Start of ENTRIES SHOWN
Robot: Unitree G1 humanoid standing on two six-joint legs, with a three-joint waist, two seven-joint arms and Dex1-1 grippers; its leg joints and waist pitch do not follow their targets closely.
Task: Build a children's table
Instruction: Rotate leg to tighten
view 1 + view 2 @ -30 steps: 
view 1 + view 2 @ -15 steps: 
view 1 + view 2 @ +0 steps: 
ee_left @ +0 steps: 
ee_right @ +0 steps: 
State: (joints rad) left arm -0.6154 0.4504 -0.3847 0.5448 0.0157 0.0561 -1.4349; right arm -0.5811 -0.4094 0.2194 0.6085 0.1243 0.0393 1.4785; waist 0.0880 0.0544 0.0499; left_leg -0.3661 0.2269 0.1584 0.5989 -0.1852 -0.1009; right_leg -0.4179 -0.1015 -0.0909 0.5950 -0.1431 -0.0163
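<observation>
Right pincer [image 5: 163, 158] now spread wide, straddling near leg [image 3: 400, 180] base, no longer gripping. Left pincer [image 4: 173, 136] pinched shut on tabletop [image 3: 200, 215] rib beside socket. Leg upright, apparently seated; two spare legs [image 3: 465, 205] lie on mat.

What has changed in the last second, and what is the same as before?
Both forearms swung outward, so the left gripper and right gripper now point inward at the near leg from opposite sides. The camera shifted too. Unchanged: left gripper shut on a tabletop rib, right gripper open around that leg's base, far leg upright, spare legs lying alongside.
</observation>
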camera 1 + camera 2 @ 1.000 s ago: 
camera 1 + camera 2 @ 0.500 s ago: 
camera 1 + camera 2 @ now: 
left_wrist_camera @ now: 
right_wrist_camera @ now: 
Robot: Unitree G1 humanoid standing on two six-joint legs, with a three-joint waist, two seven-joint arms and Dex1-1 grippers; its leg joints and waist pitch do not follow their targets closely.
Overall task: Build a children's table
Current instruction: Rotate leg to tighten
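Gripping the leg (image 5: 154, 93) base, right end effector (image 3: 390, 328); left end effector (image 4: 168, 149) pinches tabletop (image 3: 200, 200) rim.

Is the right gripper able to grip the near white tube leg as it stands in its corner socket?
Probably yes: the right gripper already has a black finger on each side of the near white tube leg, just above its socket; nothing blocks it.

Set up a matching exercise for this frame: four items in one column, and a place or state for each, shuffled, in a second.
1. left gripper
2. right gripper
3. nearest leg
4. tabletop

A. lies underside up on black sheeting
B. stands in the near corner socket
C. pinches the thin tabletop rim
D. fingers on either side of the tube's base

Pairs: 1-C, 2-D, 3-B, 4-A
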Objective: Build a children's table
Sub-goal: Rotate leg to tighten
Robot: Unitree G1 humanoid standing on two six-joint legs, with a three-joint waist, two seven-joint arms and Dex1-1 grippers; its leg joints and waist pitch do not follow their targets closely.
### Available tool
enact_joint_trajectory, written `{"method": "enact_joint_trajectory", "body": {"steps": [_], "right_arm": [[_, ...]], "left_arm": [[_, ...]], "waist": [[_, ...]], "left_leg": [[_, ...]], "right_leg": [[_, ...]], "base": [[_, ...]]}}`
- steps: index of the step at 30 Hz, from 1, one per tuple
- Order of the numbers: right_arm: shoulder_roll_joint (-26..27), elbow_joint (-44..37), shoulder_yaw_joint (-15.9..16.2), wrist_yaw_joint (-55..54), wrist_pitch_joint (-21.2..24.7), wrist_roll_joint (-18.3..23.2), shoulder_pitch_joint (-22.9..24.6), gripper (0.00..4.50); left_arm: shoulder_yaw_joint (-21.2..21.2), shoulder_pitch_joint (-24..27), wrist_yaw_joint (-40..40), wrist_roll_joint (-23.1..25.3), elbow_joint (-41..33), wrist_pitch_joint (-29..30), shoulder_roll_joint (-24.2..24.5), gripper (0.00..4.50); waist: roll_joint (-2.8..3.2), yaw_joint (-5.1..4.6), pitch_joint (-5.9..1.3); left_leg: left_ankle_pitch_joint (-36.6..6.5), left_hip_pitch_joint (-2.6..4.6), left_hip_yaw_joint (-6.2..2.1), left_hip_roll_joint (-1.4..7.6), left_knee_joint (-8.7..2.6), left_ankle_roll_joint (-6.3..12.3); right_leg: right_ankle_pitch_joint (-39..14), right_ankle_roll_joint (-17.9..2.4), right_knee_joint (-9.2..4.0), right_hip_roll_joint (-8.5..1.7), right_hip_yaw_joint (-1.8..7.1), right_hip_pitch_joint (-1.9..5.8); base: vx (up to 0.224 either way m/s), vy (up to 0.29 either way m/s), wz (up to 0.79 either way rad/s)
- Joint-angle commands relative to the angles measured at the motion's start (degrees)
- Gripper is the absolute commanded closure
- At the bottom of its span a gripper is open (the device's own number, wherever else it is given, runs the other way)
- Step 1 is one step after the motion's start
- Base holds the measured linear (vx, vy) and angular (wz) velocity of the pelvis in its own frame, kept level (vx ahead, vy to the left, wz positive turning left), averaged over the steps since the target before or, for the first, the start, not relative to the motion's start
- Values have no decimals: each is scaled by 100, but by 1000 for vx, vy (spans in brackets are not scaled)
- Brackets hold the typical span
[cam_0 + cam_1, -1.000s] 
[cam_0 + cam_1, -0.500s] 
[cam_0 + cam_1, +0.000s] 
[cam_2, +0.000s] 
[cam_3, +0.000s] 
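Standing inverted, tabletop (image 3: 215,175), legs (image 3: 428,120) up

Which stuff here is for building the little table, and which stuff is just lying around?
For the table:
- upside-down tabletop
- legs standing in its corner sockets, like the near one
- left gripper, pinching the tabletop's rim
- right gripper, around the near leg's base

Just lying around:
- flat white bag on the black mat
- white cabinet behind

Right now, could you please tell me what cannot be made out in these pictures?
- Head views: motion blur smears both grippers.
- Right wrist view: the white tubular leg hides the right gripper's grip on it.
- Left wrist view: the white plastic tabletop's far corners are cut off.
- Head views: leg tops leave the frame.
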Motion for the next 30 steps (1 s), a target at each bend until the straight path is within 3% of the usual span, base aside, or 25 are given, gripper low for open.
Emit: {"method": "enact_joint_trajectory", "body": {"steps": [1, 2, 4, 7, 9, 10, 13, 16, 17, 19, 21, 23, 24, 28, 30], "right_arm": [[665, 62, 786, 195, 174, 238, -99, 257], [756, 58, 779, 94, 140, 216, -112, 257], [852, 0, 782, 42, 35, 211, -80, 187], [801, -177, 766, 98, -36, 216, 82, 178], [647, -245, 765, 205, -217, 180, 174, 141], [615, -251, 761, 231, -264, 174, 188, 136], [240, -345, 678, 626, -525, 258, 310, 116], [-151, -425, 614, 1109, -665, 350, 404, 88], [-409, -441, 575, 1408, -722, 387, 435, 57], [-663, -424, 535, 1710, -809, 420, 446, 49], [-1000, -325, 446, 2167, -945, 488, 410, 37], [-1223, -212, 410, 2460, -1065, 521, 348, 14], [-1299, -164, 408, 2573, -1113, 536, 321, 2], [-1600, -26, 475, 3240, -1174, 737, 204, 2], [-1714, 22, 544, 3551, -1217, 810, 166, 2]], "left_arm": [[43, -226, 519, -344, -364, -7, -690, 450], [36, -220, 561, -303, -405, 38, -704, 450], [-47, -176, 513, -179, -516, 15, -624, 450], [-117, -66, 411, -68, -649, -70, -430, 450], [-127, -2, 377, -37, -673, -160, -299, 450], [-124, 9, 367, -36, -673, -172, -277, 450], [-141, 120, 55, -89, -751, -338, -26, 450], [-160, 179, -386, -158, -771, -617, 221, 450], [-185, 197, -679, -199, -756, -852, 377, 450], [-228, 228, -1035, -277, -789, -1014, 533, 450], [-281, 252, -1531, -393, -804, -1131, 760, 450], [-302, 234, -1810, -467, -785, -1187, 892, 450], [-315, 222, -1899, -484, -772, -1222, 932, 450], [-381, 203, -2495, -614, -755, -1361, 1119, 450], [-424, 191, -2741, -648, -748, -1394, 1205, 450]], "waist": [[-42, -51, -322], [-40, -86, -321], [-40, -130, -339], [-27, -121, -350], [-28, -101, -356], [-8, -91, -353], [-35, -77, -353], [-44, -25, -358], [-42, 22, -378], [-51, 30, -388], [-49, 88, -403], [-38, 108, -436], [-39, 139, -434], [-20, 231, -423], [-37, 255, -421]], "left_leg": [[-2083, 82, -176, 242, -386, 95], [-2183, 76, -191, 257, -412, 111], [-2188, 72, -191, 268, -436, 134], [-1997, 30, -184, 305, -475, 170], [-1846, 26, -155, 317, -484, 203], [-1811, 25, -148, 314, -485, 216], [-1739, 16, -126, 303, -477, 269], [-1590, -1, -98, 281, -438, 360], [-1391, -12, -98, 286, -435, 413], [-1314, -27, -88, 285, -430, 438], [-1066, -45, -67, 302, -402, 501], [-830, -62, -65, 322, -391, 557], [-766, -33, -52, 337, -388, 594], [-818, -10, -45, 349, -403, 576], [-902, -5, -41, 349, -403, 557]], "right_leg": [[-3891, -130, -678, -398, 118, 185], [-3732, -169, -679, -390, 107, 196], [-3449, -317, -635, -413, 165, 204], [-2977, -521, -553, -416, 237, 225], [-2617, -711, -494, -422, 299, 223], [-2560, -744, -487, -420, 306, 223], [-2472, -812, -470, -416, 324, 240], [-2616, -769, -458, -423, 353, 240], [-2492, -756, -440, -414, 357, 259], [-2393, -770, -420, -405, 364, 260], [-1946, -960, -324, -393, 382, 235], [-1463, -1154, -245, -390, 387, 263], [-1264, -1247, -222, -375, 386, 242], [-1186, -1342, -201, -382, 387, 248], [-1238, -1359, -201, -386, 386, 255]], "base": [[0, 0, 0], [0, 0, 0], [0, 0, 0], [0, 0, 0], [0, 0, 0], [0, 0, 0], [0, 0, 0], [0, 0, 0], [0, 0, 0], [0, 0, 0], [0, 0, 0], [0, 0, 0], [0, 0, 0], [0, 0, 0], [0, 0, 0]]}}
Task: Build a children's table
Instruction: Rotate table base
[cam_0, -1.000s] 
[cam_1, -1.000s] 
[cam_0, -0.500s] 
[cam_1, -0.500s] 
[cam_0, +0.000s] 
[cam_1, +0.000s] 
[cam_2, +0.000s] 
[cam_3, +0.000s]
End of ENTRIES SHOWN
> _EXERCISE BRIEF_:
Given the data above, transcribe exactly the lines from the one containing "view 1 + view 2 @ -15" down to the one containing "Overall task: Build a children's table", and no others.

> _ANSWER BELOW_:
view 1 + view 2 @ -15 steps: 
view 1 + view 2 @ +0 steps: 
ee_left @ +0 steps: 
ee_right @ +0 steps: 
State: (joints rad) left arm -0.6154 0.4504 -0.3847 0.5448 0.0157 0.0561 -1.4349; right arm -0.5811 -0.4094 0.2194 0.6085 0.1243 0.0393 1.4785; waist 0.0880 0.0544 0.0499; left_leg -0.3661 0.2269 0.1584 0.5989 -0.1852 -0.1009; right_leg -0.4179 -0.1015 -0.0909 0.5950 -0.1431 -0.0163
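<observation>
Right pincer [image 5: 163, 158] now spread wide, straddling near leg [image 3: 400, 180] base, no longer gripping. Left pincer [image 4: 173, 136] pinched shut on tabletop [image 3: 200, 215] rib beside socket. Leg upright, apparently seated; two spare legs [image 3: 465, 205] lie on mat.

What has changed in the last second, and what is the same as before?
Both forearms swung outward, so the left gripper and right gripper now point inward at the near leg from opposite sides. The camera shifted too. Unchanged: left gripper shut on a tabletop rib, right gripper open around that leg's base, far leg upright, spare legs lying alongside.
</observation>
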camera 1 + camera 2 @ 1.000 s ago: 
camera 1 + camera 2 @ 0.500 s ago: 
camera 1 + camera 2 @ now: 
left_wrist_camera @ now: 
right_wrist_camera @ now: 
Robot: Unitree G1 humanoid standing on two six-joint legs, with a three-joint waist, two seven-joint arms and Dex1-1 grippers; its leg joints and waist pitch do not follow their targets closely.
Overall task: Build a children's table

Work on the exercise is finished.